_Task goal_
In the data below, which lines hold "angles"? Copy every one.

**** Record set

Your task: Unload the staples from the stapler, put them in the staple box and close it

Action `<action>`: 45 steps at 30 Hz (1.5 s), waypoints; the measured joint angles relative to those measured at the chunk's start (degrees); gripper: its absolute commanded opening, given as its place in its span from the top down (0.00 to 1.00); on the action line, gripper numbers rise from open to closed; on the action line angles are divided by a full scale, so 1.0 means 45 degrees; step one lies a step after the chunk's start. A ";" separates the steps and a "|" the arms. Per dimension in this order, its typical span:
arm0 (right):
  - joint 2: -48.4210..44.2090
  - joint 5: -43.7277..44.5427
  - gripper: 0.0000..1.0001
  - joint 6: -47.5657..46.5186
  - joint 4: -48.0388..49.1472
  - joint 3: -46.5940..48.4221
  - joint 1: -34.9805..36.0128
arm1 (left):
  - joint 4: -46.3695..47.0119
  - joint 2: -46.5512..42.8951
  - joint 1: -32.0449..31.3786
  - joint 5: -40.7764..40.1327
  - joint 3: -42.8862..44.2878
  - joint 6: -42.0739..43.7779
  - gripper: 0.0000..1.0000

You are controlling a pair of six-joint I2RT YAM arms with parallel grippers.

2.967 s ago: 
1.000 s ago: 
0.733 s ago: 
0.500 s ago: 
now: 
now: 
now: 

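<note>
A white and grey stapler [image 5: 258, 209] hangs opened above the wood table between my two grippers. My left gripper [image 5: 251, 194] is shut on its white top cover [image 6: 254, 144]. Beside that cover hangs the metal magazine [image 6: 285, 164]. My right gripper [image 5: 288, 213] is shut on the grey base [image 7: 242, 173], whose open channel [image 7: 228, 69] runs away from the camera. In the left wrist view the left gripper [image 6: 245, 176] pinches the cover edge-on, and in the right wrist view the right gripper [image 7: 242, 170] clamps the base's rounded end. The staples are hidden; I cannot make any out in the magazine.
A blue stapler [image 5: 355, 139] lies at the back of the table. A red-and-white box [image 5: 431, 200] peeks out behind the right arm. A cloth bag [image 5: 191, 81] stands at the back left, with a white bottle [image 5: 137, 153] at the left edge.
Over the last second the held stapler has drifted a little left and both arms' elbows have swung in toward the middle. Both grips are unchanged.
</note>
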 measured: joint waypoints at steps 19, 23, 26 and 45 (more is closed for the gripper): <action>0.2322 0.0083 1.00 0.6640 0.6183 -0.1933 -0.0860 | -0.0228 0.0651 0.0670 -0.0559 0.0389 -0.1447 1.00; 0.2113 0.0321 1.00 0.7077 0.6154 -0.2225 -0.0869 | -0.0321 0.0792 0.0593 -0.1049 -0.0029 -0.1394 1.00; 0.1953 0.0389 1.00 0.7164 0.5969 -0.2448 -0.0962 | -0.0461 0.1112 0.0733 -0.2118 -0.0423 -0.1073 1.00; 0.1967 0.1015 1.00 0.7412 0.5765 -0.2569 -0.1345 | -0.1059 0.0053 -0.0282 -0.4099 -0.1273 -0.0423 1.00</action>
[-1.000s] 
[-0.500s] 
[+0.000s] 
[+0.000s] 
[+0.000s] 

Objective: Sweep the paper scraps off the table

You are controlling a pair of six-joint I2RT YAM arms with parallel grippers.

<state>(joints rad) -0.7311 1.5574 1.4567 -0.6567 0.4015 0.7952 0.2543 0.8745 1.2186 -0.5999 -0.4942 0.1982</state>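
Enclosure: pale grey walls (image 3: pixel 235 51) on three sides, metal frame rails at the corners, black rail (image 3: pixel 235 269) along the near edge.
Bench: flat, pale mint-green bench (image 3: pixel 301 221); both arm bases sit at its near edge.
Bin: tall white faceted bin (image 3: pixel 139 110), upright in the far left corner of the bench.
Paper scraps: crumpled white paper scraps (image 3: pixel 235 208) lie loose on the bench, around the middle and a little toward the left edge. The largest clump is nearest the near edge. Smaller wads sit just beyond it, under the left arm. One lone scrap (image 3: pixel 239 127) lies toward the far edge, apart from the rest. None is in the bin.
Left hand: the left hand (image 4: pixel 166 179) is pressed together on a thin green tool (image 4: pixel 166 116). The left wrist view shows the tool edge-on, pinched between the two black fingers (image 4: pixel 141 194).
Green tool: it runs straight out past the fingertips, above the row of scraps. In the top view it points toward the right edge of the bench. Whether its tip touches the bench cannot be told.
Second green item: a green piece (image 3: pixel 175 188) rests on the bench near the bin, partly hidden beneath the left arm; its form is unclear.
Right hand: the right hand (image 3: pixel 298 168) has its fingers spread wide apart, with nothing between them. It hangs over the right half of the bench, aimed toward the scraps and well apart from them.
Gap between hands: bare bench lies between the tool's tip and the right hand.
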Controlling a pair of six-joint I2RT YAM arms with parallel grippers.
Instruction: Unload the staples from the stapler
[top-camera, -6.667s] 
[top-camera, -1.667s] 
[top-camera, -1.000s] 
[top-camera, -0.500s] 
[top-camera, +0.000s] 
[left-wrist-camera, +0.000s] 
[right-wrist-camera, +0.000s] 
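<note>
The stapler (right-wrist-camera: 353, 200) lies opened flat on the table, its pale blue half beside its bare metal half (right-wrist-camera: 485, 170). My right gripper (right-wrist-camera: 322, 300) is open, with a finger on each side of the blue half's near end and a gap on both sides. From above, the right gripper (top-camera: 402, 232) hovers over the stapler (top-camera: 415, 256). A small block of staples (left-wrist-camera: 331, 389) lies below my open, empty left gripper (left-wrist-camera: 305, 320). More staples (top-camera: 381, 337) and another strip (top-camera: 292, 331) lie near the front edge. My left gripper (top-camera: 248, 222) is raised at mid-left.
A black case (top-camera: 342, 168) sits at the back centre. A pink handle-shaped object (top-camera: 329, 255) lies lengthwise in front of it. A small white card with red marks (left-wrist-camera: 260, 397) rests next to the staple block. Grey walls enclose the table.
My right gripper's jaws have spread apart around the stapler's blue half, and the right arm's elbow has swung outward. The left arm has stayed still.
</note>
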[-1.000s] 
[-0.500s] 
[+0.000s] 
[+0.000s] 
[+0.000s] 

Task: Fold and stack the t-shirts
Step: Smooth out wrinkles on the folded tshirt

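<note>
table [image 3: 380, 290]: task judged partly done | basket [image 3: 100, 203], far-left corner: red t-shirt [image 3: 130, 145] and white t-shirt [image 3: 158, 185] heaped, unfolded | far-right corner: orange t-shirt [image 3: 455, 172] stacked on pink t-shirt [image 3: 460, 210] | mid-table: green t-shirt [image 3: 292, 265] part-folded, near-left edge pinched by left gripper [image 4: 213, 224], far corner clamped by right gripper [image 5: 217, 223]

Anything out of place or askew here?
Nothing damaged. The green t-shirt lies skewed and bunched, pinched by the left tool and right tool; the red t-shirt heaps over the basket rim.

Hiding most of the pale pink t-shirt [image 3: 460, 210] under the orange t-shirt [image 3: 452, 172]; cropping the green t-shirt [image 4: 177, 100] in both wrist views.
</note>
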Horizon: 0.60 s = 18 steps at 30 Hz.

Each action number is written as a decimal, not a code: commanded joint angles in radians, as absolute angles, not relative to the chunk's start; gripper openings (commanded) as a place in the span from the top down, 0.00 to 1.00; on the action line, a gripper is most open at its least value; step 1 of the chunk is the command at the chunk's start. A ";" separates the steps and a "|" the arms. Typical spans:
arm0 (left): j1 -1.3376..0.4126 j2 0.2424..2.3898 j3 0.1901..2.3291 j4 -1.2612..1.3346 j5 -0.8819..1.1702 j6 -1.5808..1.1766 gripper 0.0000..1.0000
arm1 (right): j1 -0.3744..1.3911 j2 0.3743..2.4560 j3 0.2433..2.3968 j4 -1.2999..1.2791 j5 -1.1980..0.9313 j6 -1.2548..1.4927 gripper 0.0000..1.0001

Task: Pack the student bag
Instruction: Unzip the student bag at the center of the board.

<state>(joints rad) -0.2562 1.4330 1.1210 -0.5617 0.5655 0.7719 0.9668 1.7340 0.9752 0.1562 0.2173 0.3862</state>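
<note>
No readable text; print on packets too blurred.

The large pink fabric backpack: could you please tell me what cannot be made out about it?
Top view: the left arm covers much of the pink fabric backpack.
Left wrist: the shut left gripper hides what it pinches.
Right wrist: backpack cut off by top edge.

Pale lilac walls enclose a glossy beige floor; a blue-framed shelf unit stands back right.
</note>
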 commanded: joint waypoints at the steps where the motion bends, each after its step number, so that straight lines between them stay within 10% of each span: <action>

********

_Exercise output_
Action `<action>`: 45 steps at 30 Hz (1.5 s), waypoints; the measured joint angles relative to those measured at the chunk's start (degrees); gripper: its absolute commanded opening, given as its place in its span from the top down (0.00 to 1.00); on the action line, gripper numbers rise from open to closed; on the action line angles are divided by a full scale, so 1.0 means 45 degrees; step one lies a step after the chunk's start. A ";" separates the steps and a "|" the arms. Per dimension in this order, its typical span:
Each action number is written as a decimal, not a code: commanded joint angles in radians, as absolute angles, not relative to the chunk's start; gripper openings (commanded) as a place in the span from the top down, 0.00 to 1.00; on the action line, a gripper is most open at its least value; step 1 of the chunk is the command at the chunk's start. A ";" separates the steps and a "|" the arms. Typical spans:

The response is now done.